Est-ce que quelqu'un posséderait par hasard, un imac g5 (20" si possible) et des enceintes altec lansing FX 6021 ?
Dans ce cas extrémement précis et "vachement perso qui m'arrangerait", pourriez-vous présenter des photos des deux bêtes ensemble pour .................."voir ce que ça donne et que si c'est bien je l'ai achète !"

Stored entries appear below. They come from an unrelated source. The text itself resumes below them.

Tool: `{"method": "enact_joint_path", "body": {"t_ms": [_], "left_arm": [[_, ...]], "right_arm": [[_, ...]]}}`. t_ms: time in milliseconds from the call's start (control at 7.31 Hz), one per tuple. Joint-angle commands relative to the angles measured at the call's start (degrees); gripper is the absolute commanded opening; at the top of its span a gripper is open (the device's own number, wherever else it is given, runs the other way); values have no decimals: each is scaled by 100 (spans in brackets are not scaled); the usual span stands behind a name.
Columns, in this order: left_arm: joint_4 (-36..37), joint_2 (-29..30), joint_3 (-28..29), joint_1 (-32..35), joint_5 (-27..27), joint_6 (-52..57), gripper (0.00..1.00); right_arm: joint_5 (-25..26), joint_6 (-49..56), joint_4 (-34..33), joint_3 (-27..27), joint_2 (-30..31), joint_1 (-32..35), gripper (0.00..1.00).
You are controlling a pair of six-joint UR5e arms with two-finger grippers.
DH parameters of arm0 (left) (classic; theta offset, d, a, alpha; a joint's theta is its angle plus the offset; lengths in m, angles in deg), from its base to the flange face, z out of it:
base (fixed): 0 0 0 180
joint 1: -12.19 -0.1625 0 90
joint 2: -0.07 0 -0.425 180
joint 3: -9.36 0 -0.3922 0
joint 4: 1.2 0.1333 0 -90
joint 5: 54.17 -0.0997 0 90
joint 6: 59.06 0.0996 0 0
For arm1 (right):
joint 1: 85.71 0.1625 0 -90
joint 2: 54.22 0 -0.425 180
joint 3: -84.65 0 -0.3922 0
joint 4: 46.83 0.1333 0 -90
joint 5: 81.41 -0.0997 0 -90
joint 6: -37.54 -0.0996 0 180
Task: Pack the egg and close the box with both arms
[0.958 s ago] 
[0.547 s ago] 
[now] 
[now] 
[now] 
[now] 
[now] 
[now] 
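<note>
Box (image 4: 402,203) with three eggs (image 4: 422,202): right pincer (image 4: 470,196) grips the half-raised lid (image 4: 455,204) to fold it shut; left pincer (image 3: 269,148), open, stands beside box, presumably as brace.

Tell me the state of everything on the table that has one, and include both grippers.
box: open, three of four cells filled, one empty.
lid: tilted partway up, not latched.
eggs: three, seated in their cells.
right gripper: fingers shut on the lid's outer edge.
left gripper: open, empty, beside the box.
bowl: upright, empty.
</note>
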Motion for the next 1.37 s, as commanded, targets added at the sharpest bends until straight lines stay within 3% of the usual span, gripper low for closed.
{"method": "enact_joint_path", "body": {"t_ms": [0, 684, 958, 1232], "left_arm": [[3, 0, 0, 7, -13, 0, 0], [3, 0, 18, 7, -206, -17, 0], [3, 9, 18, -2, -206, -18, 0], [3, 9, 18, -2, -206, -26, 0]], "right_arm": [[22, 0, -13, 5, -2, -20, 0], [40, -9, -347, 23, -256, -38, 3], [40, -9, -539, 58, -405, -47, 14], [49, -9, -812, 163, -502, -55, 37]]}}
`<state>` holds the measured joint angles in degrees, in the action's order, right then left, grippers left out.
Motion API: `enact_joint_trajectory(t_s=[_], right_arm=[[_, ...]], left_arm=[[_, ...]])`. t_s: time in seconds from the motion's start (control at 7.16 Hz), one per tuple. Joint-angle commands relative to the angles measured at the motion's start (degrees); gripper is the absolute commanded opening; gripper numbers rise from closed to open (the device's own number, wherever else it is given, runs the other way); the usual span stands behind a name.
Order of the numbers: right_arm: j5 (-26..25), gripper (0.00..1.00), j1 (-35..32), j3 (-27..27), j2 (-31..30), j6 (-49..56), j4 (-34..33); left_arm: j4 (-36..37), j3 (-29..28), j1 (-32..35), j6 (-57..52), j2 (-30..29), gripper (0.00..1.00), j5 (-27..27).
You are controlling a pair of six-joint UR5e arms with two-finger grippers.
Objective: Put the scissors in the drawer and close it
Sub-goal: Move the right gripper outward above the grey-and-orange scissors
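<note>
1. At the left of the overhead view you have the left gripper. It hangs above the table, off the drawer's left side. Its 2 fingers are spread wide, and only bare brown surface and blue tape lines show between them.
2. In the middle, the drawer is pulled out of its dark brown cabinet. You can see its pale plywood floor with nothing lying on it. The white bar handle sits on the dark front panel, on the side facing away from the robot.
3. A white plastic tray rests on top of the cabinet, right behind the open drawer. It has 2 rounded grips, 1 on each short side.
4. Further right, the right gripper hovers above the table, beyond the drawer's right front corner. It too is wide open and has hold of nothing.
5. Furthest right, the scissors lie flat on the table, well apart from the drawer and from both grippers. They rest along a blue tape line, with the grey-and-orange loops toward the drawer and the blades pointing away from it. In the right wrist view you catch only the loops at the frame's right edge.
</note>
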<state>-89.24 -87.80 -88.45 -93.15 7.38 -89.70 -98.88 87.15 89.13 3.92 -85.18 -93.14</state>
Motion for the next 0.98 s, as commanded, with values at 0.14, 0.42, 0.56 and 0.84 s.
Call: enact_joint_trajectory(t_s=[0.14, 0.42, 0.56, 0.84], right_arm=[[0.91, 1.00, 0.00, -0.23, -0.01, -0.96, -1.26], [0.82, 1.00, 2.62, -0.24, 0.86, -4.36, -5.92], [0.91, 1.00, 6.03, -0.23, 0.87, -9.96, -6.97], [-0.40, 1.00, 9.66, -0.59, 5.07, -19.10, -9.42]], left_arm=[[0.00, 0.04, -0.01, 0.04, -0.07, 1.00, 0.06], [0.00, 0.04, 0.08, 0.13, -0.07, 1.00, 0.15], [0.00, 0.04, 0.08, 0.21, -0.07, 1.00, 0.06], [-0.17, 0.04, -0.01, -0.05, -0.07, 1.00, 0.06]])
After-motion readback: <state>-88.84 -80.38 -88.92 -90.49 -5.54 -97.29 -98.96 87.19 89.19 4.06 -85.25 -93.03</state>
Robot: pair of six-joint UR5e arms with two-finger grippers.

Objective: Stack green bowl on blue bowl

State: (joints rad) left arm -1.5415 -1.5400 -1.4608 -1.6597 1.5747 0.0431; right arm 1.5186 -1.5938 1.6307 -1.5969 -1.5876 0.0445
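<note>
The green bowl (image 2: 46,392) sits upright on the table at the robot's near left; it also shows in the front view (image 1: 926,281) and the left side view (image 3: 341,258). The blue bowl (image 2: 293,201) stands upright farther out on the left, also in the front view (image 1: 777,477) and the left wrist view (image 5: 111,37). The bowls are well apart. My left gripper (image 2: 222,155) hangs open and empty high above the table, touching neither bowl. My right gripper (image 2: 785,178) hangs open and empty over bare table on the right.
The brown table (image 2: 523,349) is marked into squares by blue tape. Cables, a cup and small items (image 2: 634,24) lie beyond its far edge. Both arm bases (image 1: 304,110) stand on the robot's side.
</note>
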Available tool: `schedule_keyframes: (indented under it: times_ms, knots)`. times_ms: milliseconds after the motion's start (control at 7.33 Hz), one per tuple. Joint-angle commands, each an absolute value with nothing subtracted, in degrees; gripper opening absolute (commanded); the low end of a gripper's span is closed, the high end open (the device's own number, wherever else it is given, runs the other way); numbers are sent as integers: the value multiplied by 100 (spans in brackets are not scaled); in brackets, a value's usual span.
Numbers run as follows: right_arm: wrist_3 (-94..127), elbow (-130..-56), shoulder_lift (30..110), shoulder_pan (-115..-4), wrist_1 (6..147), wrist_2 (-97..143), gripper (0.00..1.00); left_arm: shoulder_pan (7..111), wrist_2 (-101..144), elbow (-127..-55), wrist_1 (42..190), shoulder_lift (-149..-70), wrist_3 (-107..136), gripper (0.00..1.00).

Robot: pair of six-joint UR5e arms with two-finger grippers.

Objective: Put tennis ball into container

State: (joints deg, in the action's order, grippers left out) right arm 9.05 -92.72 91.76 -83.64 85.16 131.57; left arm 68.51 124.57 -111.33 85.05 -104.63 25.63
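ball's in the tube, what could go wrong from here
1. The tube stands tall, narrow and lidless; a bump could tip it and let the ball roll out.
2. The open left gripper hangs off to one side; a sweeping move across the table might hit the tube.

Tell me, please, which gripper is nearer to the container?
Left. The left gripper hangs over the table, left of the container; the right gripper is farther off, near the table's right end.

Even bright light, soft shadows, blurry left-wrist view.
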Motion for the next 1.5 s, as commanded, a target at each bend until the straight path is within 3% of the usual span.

Je suis vachement chiant mais c'est aussi pour ça le forum............non?


----------



## Marcmaniac (29 Mars 2005)

Je voudrais bien acheter des altecs lansing 6021, je possède un imac g5 20" et je voudrais les voir associés pour me faire un idée du comment du pourquoi de la chose !
Je cherche une bonne âme qui aurait fait cette composition qui me parait être une "bonne" composition !
Si je pouvais avoir une photo pour voir l'effet !
PS : J'ai un peu peur que ces enceintes, dont je ne discute pas la qualité, ne soient en fait un peu trop grosses, trop haute, et qu'elle déparaillent avec le mac 20 " ?
PS 2 : Bon, je sais je pinaille, j'suis chiant !!!!!!!

Merci


----------



## etudiant69 (29 Mars 2005)

elles peuvent éventuellement dénoter par rapport au design de l'iMac, mais elles seront en harmonie dans le recherche de la meilleure qualité 

PS: si on peut voir les photos je suis preneur (mon anniversaire approche...  )


----------



## clio (19 Mai 2005)

Hello tout le monde,

Excusez moi de vous (re)casser les pieds avec mes enceintes mais .... voilà je veux commander les haut parleurs JBL Duet pour mon Mac mini ....

- Les haut parleurs sont vendus par 2 ou à l'unité ? j'ai un doute (sur Apple Store)
- Me faut-il un cable mini jack RCA avec ?

Merci
Clio


----------



## clio (20 Mai 2005)

.... alors, vraiment personne pour répondre par ici, allez .... un tout petit petit effort sivouplé  sivouplé


----------



## clio (20 Mai 2005)

Ca y est j'ai tous les renseignements .... bon, je ne passionne pas grand monde avec mes histoires, mais je vous livre les infos comme ça mon sujet est clos   



			
				clio a dit:
			
		

> Hello tout le monde,
> 1/ Les haut parleurs sont vendus par 2 ou à l'unité ? j'ai un doute (sur Apple Store)
> 2/ Me faut-il un cable mini jack RCA avec ?


 
Alors 
1/ : oui
2/ : oui

Voilà ....
A bientôt Clio


----------



## MrStone (3 Juin 2005)

Hello, une p'tit question concernant l'iFire de Griffin... 
[Petite histoire] je peux récupérer une paire d'enceintes Apple (celles du G4 tournesol), qui viendraient à merveille compléter mon iSub [/petite histoire]
je cherche donc bien évidemment à en acheter un adaptateur iFire de Griffin. 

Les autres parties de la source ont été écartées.